ACTIVITY: Repeat exactly the lines that run from the start of the records below to the line with "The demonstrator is", including both of those lines but not the pictures.

Data extracted from a collection:
= = = = = = =

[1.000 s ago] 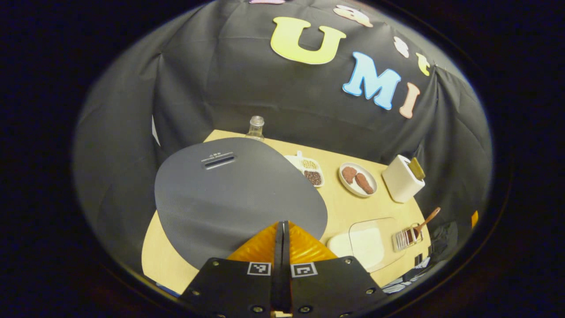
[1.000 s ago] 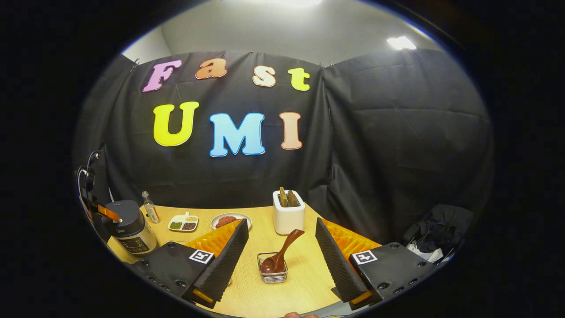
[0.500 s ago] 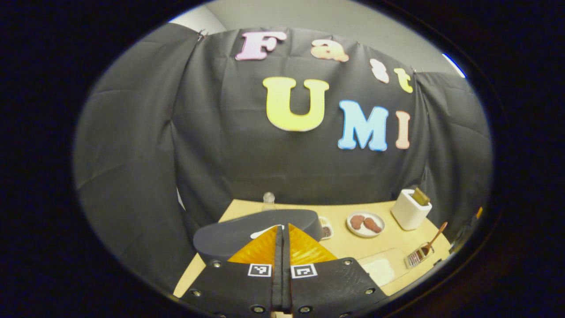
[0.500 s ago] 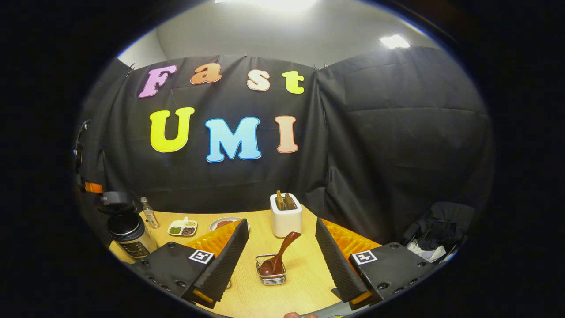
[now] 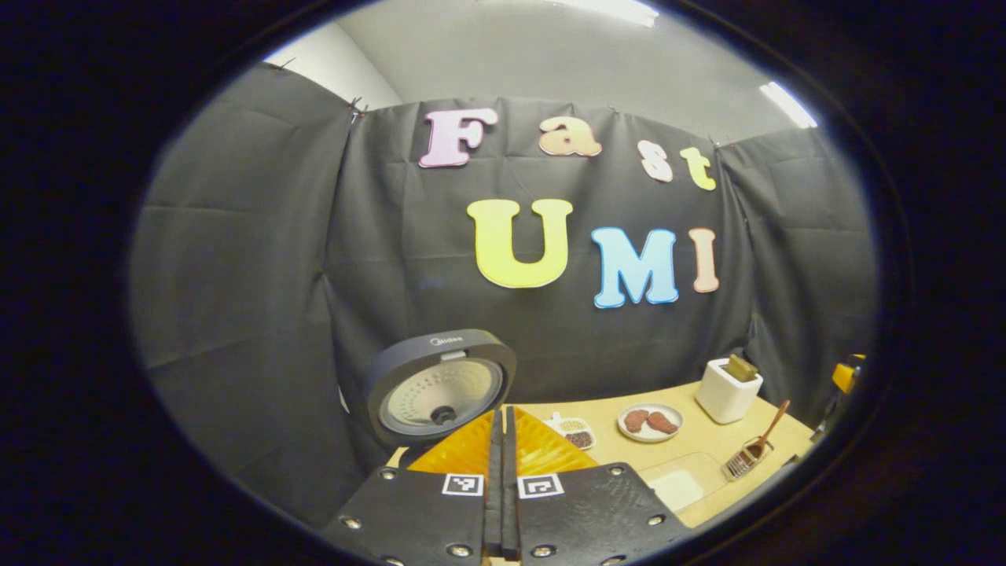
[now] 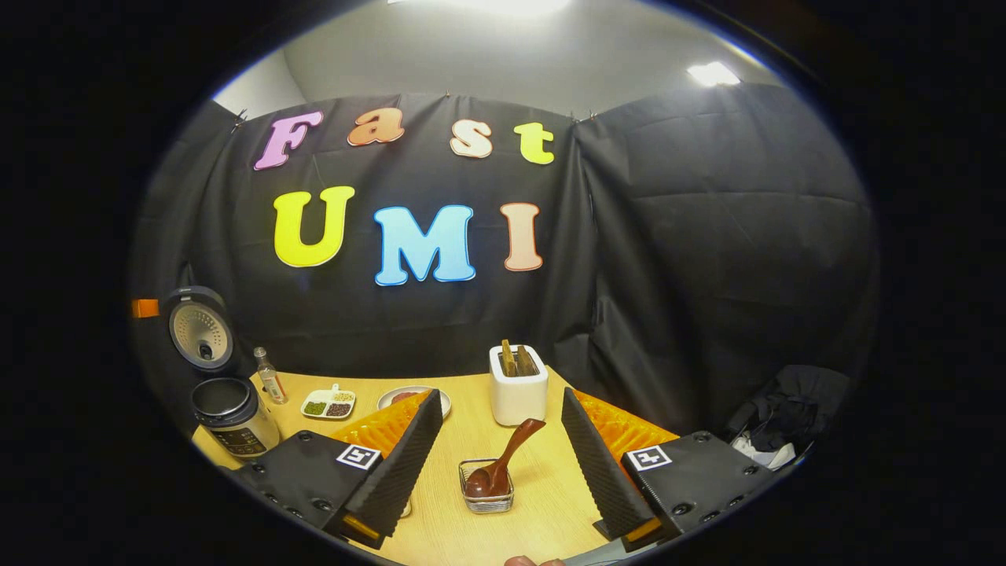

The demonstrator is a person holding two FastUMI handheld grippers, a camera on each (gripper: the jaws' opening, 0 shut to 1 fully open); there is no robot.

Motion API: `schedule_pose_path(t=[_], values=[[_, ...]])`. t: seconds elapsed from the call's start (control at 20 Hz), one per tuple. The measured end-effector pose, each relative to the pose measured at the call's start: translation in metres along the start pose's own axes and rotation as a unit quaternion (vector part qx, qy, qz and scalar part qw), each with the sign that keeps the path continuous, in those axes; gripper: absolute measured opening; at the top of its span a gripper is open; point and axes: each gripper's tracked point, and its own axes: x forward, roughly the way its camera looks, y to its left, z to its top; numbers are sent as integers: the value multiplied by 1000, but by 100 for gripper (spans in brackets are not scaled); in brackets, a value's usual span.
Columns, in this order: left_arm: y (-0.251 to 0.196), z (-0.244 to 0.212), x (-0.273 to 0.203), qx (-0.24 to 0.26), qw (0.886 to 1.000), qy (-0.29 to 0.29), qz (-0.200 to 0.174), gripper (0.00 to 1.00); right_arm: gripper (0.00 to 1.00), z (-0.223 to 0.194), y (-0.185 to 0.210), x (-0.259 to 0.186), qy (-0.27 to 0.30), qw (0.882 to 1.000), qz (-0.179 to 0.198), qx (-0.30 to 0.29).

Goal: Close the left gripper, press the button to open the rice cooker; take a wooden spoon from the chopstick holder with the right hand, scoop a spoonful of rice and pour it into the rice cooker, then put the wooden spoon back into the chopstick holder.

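Rice cooker lid now swung upright, flat a second ago; button step judged done. Left gripper pressed closed, empty. Right gripper spread wide; wooden spoon seen at 12 o'clock, in chopstick holder.

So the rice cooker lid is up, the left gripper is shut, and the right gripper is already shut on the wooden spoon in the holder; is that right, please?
Not quite: the right gripper is open, its fingers standing apart on either side of the wooden spoon, which rests untouched in the chopstick holder, as the right gripper view shows. The rice cooker lid is up and the left gripper is shut, as you say.
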Motion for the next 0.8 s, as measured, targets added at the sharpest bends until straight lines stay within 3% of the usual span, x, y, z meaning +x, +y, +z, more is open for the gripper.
schedule_pose_path(t=[0.05, 0.25, 0.4, 0.8], values=[[-7, 1, 0, -4, 1000, -5, -5, 0, 98, -1, 1, 4, 5, 1000, 3, 0], [-28, 8, -12, 1, 1000, -25, -6, 56, 98, -7, 1, 24, 34, 999, 8, 4], [-34, -1, -14, 5, 1000, -14, 13, 98, 98, -13, 0, 44, 54, 998, 15, 7], [-49, -8, -6, 2, 999, 5, 52, 97, 98, -55, 2, 96, 140, 988, 44, 39]])
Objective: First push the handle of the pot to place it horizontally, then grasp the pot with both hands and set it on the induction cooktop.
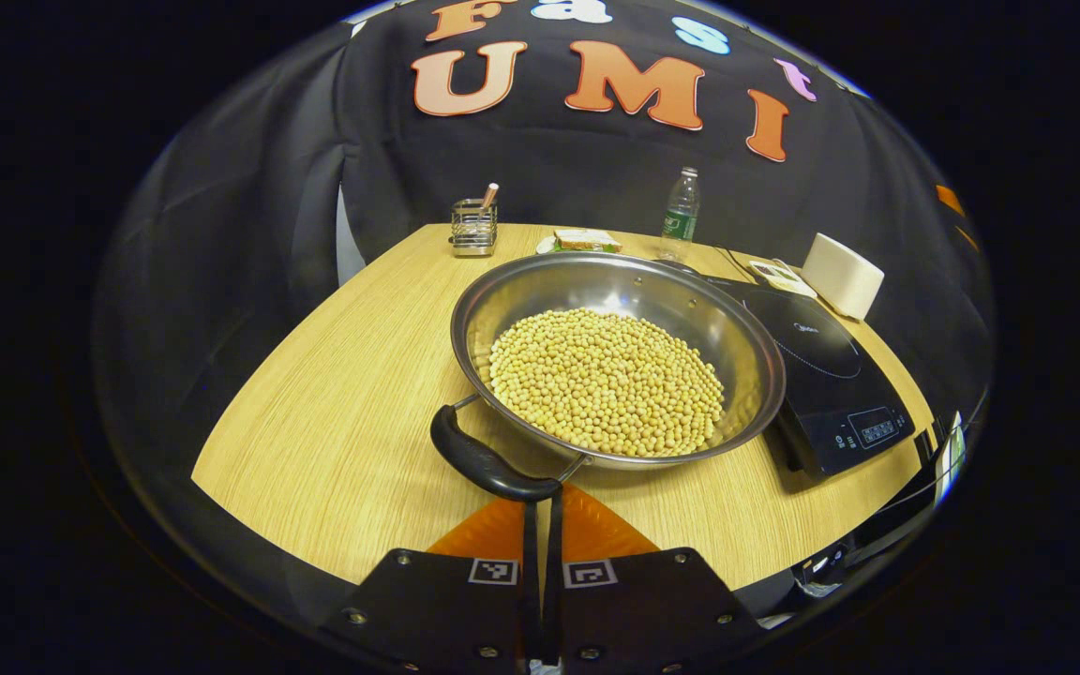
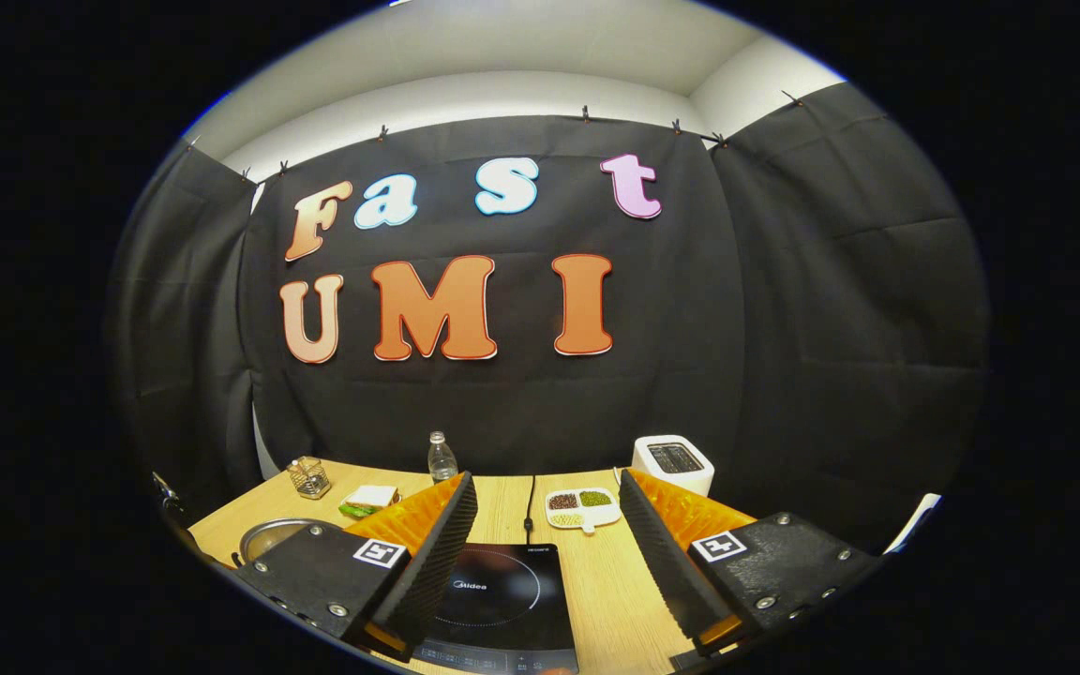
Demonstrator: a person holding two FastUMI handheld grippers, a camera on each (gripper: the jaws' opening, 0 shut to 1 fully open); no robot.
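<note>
Black cloth lines the booth on all sides, with a pale wall and ceiling showing above it in the right gripper view; a light wood-grain desk (image 1: 343, 412) carries every item.

Left gripper view, nearest first: the left tool (image 1: 541, 511) sits low at the desk's near edge with its fingers pressed together, only a thin slit between them. Their tips meet the black handle (image 1: 484, 461) of the pot (image 1: 615, 361); whether they press on it cannot be told. The handle runs at a slant along the pot's near-left rim. The pot is a wide, shallow steel pan standing on the desk, filled with a heap of yellow beans (image 1: 607, 380). Its right rim is just beside the black induction cooktop (image 1: 831, 384), possibly overlapping the cooktop's edge. Farther back stand a wire holder (image 1: 473, 228), a sandwich on a plate (image 1: 585, 241), a plastic bottle (image 1: 681, 214) and a white toaster (image 1: 842, 275).

Right gripper view, nearest first: the right tool (image 2: 547, 534) is held above the desk with its fingers spread wide, nothing between them. Below the gap lies the induction cooktop (image 2: 502, 600). The pot's rim (image 2: 268, 536) shows at lower left, beside the left finger. Beyond are a small divided dish of beans (image 2: 580, 507), the toaster (image 2: 673, 461), the bottle (image 2: 442, 459), the sandwich (image 2: 371, 499) and the wire holder (image 2: 311, 478).
</note>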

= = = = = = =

YOUR RESPONSE:
[1.000 s ago] 
[1.000 s ago] 
[0.500 s ago] 
[0.500 s ago] 
[now] 
[now] 

The demonstrator is a person holding two FastUMI handheld grippers, a camera on each (gripper: the jaws' opening, 0 shut to 1 fully open); there is no robot.

Work on the answer is now done.